We take a random sample of 10,000 images from WC and apply an automated reverse-image search to each, recording when and where they are used ‘in the wild’. We detect 54,758 downstream uses of the initial sample, and we characterise these at the level of generic and country-code top-level domains (TLDs). We analyse the impact of specific variables on the odds that an image is used. The random sampling technique enables us to estimate overall value of all images contained on the platform.
Drawing on the method employed by et al 2015, we find a potential contribution of $28.9 billion from downstream use of Wikimedia Commons images over the lifetime of the project.
…We find an overall quantity of 54,758 downstream uses of images from our sample.

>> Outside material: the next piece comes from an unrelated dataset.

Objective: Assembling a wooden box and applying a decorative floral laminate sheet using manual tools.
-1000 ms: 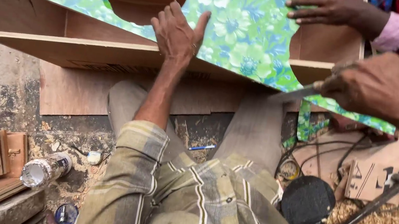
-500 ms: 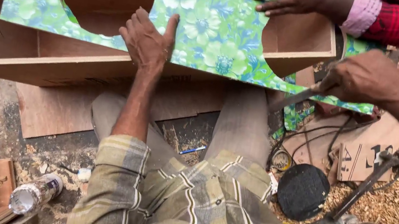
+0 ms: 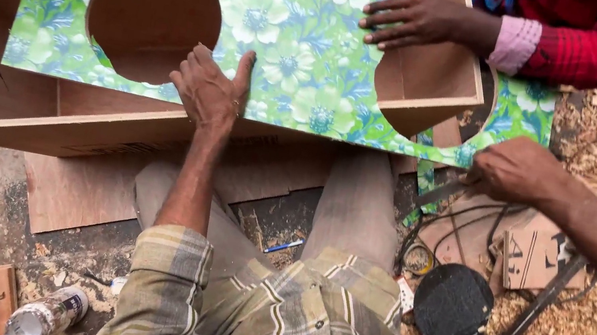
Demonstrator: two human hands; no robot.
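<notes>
Covering the wooden box (image 3: 39, 124), the green floral sheet (image 3: 293, 54) already lies across its front, its edge untrimmed; left hand (image 3: 208, 88) presses it flat, fingers spread; right hand (image 3: 516, 170) grips a blade (image 3: 440, 190); a co-worker's hand (image 3: 412, 18) steadies the far edge.

Green-and-blue floral sheet (image 3: 294, 46), brown wooden box (image 3: 40, 116), red checked sleeve (image 3: 595, 39).
</notes>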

We estimate a series of logistic regressions to study variables that are statistically-significant in the odds of uptake of WC images. Overall, we find that license type is a statistically-significant factor in whether or not an image is used outside of the WC. Public domain files and licenses (those without attribution or share-alike clauses) are associated with increased odds of downstream use. This is consistent with other economic studies of the public domain ([2] [6]). We also find that for commercial use, prior appearance of the file elsewhere on Wikipedia has a statistically-significant positive effect, suggesting that human curation and selection are important in promoting key images to widespread use. We suggest further experimentation using a purposive sample of ‘quality’ and ‘valued’ images to test for the impact of human curation on the WC.
…This paper has tracked downstream digital use of images hosted on the WC. We find a mean rate of online use of 5.48 uses per image. Using commercial TLDs as a proxy for commercial use, we estimate a mean commercial usage of 2.99 per image. The odds that a given image from the WC will be used is statistically-significantly influenced by the license type issued by its uploader. Images with attribution and share-alike licenses have statistically-significantly reduced odds of being used externally compared to images fully in the public domain.
The actual societal value of the WC is likely considerably greater, and would include direct personal uses as well as print, educational and embedded software applications not detectable by our reverse image search technique. Getty routinely charges license fees of $650 or more for creative use (such as magazine covers), considerably higher than the rate for editorial use. Our valuation method could be improved with more information about usage rates of commercial stock photography as well as potential qualitative differences between stock and Commons-produced imagery.